On the first part of the journey

I was lookin’ at all the life.

There were plants and birds and rocks and things,

There was sand and hills and rings.

The first thing I met was a fly with a buzz

And a sky with no clouds.

The heat was hot and the ground was dry,

But the air was full of sound.

I’ve been through the desert on a horse with no name,

It felt good to be out of the rain.

In the desert, you can remember your name,

‘Cuz there ain’t no one for to give you no pain.

La, la, la, la-la-la

La la la, la, la

La, la, la, la-la-la

La la la, la, la

After two days in the desert sun,

My skin began to turn red.

After three days in the desert fun,

I was looking at a riverbed.

And the story it told of a river that flowed

Made me sad to think it was dead.

You see I’ve been through the desert on a horse with no name,

It felt good to be out of the rain.

In the desert, you can remember your name,

‘Cuz there ain’t no one for to give you no pain.

La la, la, la, la-la-la

La la la, la, la

La la, la, la, la-la-la

La la la, la, la

After nine days, I let the horse run free,

‘Cuz the desert had turned to sea.

There were plants and birds and rocks and things,

There was sand and hills and rings.

The ocean is a desert with its life underground,

And the perfect disguise above.

Under the cities lies a heart made of ground,

But the humans will give no love.

You see I’ve been through the desert on a horse with no name,

It felt good to be out of the rain.

In the desert, you can remember your name,

‘Cuz there ain’t no one for to give you no pain.

La la, la, la, la-la-la

La la la, la, la

La la, la, la, la-la-la

La la la, la, la……….

* * *

I go into work early on Saturday morning. Our early Saturday mornings are sometimes a little slow, so Sarah and I typically open the store and run the coffee shop by ourselves for a little while.

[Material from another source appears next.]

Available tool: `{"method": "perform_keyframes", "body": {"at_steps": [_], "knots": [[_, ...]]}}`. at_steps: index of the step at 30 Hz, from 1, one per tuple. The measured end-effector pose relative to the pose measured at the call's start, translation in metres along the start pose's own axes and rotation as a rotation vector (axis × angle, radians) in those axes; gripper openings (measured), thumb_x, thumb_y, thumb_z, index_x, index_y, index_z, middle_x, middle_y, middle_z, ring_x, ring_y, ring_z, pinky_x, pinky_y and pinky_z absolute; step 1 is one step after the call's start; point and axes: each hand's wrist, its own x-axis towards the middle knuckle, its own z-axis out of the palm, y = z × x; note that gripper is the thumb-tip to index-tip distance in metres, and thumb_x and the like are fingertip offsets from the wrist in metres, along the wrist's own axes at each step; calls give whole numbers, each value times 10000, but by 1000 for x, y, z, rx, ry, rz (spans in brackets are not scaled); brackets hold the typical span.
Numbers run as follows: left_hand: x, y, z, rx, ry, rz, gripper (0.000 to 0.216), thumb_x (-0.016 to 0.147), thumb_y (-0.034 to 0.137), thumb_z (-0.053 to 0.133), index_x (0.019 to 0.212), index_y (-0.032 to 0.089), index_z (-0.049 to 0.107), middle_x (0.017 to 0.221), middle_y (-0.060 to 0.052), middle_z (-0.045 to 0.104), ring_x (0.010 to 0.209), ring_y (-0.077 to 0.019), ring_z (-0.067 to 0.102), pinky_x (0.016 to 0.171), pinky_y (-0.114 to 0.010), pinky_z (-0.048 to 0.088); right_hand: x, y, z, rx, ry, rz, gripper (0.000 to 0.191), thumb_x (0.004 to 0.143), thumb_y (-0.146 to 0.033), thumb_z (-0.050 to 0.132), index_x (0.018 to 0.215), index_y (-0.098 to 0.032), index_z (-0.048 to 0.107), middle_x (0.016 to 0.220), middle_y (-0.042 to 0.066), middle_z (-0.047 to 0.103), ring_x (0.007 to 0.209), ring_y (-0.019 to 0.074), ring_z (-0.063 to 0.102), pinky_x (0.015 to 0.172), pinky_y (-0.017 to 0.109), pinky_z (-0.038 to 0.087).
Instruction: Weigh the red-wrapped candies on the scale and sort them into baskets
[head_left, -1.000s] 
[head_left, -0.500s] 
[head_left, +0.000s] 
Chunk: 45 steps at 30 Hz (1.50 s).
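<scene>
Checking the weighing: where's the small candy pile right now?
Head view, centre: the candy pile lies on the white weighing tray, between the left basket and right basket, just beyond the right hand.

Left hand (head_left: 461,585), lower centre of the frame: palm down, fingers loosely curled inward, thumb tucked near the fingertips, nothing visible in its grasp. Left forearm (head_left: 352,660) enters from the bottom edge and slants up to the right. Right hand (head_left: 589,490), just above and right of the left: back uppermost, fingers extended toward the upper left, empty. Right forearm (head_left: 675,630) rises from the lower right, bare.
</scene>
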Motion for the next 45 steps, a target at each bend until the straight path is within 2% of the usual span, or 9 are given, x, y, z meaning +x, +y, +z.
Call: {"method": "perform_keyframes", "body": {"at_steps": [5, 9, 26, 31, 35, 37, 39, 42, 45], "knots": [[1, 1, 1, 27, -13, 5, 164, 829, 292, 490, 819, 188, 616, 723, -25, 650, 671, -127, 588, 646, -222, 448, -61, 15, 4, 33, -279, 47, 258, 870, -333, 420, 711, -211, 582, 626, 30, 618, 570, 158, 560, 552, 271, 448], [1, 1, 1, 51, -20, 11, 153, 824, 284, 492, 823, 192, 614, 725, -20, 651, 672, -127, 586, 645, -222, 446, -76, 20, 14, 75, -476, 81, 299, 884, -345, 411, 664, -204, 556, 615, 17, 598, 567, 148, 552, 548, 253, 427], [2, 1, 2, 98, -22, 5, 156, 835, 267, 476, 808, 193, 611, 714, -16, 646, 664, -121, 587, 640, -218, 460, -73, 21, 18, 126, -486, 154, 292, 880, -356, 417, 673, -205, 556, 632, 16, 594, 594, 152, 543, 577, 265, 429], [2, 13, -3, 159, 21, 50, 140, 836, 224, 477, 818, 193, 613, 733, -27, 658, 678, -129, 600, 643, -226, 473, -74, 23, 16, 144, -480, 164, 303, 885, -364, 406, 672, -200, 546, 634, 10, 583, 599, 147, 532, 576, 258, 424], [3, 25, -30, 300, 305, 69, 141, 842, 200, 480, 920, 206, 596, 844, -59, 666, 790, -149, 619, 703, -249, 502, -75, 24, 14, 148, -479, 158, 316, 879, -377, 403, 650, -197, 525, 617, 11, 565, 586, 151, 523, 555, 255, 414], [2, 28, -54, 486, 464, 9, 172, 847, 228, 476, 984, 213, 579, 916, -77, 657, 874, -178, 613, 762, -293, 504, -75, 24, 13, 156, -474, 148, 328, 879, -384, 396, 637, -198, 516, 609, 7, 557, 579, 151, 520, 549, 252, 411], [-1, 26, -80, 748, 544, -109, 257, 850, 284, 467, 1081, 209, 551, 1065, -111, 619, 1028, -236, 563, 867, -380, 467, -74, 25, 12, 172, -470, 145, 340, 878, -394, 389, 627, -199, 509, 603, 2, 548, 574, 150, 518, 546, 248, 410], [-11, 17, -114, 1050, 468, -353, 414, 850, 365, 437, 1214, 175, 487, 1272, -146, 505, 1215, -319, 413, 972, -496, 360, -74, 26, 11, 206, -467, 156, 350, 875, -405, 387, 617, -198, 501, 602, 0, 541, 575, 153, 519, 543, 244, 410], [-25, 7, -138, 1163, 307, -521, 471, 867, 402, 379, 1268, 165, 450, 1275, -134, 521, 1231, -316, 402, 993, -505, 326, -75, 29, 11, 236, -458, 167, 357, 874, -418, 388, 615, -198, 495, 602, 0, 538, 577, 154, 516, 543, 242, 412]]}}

This morning, it’s a little bit busier than we anticipated. We operate for about an hour or so before I start to notice trouble with our espresso machine. The steamer doesn’t work right. I also can’t seem to use the other functions on it either.

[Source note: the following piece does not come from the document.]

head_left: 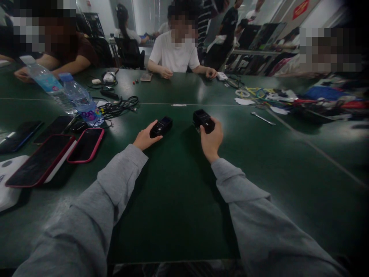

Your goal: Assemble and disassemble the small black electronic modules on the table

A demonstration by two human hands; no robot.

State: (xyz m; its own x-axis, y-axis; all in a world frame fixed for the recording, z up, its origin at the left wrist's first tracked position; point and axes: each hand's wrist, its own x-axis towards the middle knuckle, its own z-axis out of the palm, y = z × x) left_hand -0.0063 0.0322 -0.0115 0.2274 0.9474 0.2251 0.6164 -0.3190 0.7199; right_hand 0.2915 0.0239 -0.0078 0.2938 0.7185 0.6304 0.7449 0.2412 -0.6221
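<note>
My left hand (pixel 148 137) is closed around the near end of a small black box-shaped device (pixel 164 124), which has a dark screen-like panel on its upper face. To its right, my right hand (pixel 212 139) grips a similar black device (pixel 201 116) between thumb and fingers. A gap of green tabletop (pixel 178 184) separates the two devices. The left one seems to lie on or just above the table. The right one looks slightly raised and tilted. Some fingers are hidden behind the devices, and their exact kind is too dark to make out.
Two water bottles (pixel 82 100), black cables (pixel 121 106) and several phones (pixel 86 145) are on the left. A wrench (pixel 263 118) lies on the right, before a pile of coloured cables (pixel 325 98). Across the table sits a person in a white shirt (pixel 173 55).
</note>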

“Sarah!” I call out to get her attention.

“What, Benji? I’m with a customer,” she yells back, a little annoyed. She adds on, “And where is that latte? This woman has been waiting 10 minutes!”

“Yeah, about that,” I tell her, “I think the machine is broken.”

“WHAT???”

“Yeah, it’s not working.”

“Well, can we fix it?”

“I don’t know. I’m not really sure what’s wrong with it.”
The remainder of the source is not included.